Tech giant Dropbox has announced it will be laying off 500 staff across its global workforce, representing a 16 percent reduction. CEO and co-founder Drew Houston said the primary reason for the cuts was due to slowing growth, coupled with the incoming ‘AI era of computing’. 184,000 staff member have been laid off from more than 620 tech companies across the world in 2021, according to tracker Layoffs.fyi.
Dropbox had 3,125 staff prior to the layoff announcement and this is the first reduction in the company since January 2021, when the company first laid off 315 employees due to the Covid-19 pandemic. Writing a statement to staff via an SEC filing, Houston noted the layoffs would incur costs between $37-$42 million, which would be included in their upcoming quarterly results, which will be reported on Thursday May 4.

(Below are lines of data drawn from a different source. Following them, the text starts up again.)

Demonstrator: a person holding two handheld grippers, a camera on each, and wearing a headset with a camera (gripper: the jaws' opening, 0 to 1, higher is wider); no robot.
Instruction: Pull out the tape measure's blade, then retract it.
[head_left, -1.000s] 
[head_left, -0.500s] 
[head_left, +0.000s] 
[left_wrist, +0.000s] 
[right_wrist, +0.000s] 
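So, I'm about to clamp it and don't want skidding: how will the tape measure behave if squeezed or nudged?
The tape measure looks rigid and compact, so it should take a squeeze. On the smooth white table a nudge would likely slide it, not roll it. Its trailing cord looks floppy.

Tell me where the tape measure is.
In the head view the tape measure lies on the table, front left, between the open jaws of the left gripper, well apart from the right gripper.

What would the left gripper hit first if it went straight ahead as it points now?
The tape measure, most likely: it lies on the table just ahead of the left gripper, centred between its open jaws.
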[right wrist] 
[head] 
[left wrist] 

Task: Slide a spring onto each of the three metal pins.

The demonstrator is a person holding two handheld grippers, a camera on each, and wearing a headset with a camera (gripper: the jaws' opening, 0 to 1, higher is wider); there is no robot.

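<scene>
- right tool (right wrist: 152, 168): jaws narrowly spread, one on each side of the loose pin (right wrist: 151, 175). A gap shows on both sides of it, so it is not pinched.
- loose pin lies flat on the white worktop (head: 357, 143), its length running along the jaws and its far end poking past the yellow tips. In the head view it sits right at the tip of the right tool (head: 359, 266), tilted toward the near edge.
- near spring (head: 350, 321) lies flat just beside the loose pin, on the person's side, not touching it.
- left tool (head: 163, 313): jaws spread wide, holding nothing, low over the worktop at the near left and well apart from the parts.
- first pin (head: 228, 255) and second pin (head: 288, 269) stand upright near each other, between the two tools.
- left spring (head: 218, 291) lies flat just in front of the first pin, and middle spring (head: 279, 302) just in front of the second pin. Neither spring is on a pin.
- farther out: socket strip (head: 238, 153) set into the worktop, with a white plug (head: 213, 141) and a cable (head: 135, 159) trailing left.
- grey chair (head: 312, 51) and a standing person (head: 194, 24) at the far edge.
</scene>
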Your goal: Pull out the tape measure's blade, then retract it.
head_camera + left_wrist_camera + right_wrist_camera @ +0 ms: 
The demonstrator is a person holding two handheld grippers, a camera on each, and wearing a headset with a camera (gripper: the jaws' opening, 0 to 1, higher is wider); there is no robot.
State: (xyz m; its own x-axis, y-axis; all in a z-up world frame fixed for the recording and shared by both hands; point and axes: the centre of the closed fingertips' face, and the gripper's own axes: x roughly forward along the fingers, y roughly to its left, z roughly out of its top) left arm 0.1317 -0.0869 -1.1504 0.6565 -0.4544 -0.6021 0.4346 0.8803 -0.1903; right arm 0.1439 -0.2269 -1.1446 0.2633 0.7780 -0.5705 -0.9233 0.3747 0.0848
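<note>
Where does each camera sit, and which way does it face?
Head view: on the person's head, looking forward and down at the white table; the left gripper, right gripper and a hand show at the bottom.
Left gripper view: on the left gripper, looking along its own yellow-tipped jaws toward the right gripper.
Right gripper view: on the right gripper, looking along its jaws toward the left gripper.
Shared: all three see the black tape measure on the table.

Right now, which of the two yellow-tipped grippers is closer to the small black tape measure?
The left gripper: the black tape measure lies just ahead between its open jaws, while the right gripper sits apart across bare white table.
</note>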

During the memo, Houston highlighted that the decline was due to a natural maturing of their existing businesses, as well as negative economic pressure, but emphasized the impact of the incoming ‘AI era of computing’. He emphasized the company’s efforts to remain ahead of the curve, investing in new technologies to stay competitive.
Despite the layoffs, Dropbox is profitable and their first quarter results are expected to be once again be integrated message and improved Q1 results, which will be reported next Thursday, May 4.
Dropbox is a leading cloud-based storage and content sharing platform that simplifies and enhances the way people work together on projects. Headquartered in San Francisco, the company’s mission is to provide a more enlightened way of working and collaborate across multiple teams and projects.
CEO and co-founder Drew Houston is a tech industry leader, having founded Dropbox in 2007. He leads the company in their core mission to simplify the way teams work together and build a service that people can rely on. With a focus on innovation and growth, Houston has established the company as one of the leading cloud storage and technology companies.